* TASK REQUIREMENTS *
Would you mind restating all of the records word for word, skipping the pictures?

* THE DATA *
=== Begin Enclosure ===

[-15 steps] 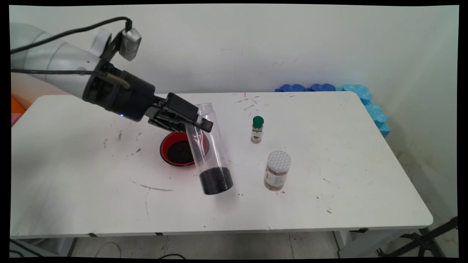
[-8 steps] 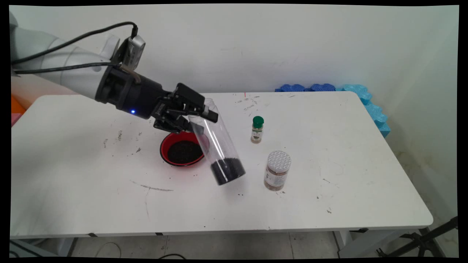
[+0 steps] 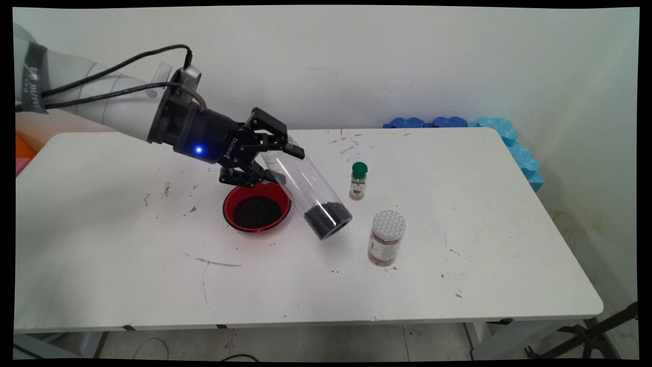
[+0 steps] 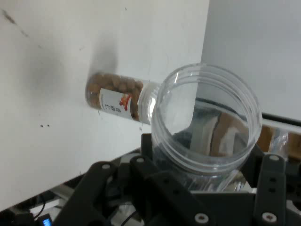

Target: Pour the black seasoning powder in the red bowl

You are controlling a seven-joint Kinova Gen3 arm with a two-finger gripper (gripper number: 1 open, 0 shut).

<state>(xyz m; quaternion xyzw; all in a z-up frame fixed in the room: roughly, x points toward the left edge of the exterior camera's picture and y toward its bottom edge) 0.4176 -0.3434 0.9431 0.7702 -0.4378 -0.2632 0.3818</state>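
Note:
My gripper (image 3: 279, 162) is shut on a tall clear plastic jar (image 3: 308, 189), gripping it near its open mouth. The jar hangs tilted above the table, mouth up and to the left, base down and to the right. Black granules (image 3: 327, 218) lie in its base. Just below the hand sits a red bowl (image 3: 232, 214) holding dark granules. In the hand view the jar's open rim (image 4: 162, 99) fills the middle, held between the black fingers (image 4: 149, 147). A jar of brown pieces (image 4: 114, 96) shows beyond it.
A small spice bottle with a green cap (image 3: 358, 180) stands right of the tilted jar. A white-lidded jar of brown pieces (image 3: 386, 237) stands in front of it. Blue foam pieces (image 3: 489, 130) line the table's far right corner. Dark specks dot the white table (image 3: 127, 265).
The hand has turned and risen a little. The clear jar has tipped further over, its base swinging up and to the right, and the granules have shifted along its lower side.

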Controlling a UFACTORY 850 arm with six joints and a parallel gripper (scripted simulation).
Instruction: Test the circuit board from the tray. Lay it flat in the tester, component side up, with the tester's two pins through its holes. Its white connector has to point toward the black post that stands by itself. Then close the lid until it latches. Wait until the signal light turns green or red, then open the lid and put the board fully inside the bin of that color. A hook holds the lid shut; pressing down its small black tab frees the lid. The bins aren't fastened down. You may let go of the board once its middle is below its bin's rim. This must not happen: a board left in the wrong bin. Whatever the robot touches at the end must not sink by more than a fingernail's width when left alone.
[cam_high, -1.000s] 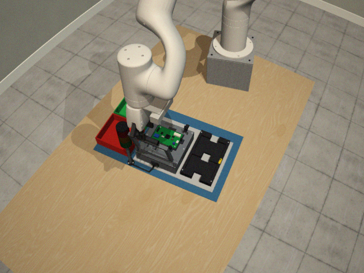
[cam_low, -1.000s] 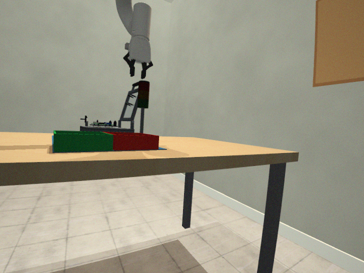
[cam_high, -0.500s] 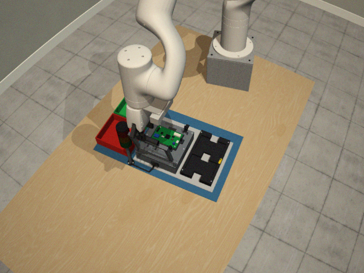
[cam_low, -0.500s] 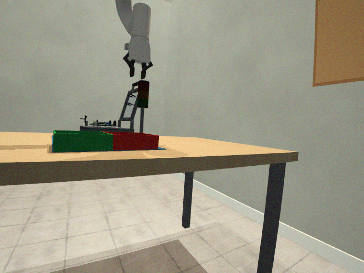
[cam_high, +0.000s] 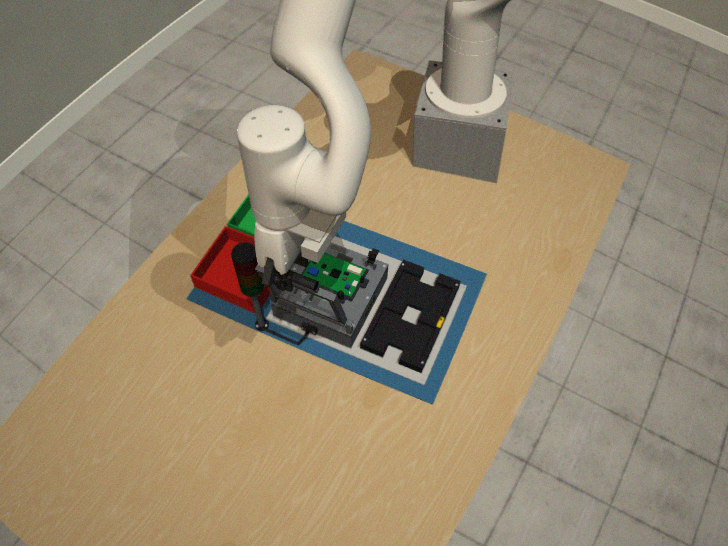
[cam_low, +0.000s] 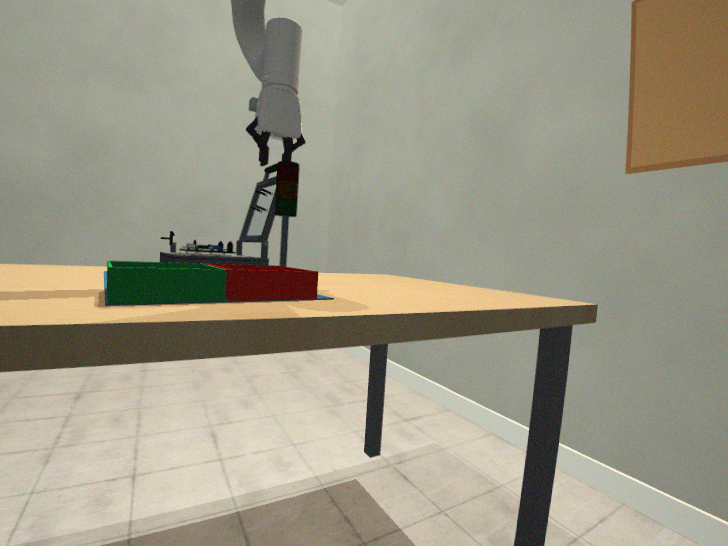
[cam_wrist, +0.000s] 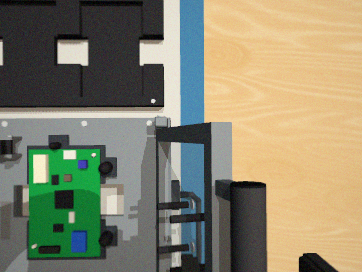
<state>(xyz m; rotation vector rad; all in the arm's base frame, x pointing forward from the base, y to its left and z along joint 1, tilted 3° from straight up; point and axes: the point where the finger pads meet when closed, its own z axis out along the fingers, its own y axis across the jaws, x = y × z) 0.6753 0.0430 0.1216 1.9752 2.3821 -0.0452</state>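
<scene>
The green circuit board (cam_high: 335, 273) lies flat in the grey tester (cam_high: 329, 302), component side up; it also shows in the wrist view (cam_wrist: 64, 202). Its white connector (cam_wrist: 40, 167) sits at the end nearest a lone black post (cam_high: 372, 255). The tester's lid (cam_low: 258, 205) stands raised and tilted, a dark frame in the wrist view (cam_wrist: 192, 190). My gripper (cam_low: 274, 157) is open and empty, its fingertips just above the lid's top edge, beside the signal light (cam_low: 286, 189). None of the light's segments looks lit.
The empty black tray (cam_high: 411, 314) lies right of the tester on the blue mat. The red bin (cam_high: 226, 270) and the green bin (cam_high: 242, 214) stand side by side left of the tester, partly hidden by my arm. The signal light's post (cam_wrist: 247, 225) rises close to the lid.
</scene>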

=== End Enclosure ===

* RESULT BELOW *
[-15 steps] 
[-8 steps] 
[+0 steps] 
[+0 steps] 

Target: Pour the black seasoning powder in the red bowl

You are controlling a seven-joint Kinova Gen3 arm with a two-finger gripper (gripper number: 1 open, 0 shut).

<state>(xyz m; quaternion xyzw; all in a z-up frame fixed in the room: roughly, x points toward the left edge of the exterior camera's picture and y toward its bottom edge) 0.4176 -0.3434 0.9431 0.7702 -0.4378 -0.2632 0.3818</state>
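Note:
My gripper (image 3: 279, 162) is shut on a tall clear plastic jar (image 3: 308, 189), gripping it near its open mouth. The jar hangs tilted above the table, mouth up and to the left, base down and to the right. Black granules (image 3: 327, 218) lie in its base. Just below the hand sits a red bowl (image 3: 232, 214) holding dark granules. In the hand view the jar's open rim (image 4: 162, 99) fills the middle, held between the black fingers (image 4: 149, 147). A jar of brown pieces (image 4: 114, 96) shows beyond it.
A small spice bottle with a green cap (image 3: 358, 180) stands right of the tilted jar. A white-lidded jar of brown pieces (image 3: 386, 237) stands in front of it. Blue foam pieces (image 3: 489, 130) line the table's far right corner. Dark specks dot the white table (image 3: 127, 265).
The hand has turned and risen a little. The clear jar has tipped further over, its base swinging up and to the right, and the granules have shifted along its lower side.
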
Controlling a UFACTORY 850 arm with six joints and a parallel gripper (scripted simulation).
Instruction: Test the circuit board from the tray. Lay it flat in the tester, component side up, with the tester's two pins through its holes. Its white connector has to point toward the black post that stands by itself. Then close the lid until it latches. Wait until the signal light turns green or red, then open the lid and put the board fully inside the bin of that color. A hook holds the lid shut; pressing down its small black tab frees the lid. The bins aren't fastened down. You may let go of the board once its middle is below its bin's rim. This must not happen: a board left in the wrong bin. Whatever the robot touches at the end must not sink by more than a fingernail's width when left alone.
[cam_high, -1.000s] 
[cam_low, -1.000s] 
[cam_high, -0.500s] 
[cam_low, -0.500s] 
[cam_high, +0.000s] 
[cam_low, +0.000s] 
[cam_wrist, +0.000s] 
<state>(xyz m; rotation vector rad; all in the arm's base frame, x pointing forward from the base, y to its left and z along joint 1, tilted 3° from straight up; point and axes: the point where the finger pads meet when closed, its own z axis out along the fingers, its own y axis across the jaws, x = y × z) 0.6753 0.0430 0.1216 1.9752 2.3821 -0.0452</state>
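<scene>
The green circuit board (cam_high: 335, 273) lies flat in the grey tester (cam_high: 329, 302), component side up; it also shows in the wrist view (cam_wrist: 64, 202). Its white connector (cam_wrist: 40, 167) sits at the end nearest a lone black post (cam_high: 372, 255). The tester's lid (cam_low: 258, 205) stands raised and tilted, a dark frame in the wrist view (cam_wrist: 192, 190). My gripper (cam_low: 274, 157) is open and empty, its fingertips just above the lid's top edge, beside the signal light (cam_low: 286, 189). None of the light's segments looks lit.
The empty black tray (cam_high: 411, 314) lies right of the tester on the blue mat. The red bin (cam_high: 226, 270) and the green bin (cam_high: 242, 214) stand side by side left of the tester, partly hidden by my arm. The signal light's post (cam_wrist: 247, 225) rises close to the lid.
</scene>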

Here the answer is complete.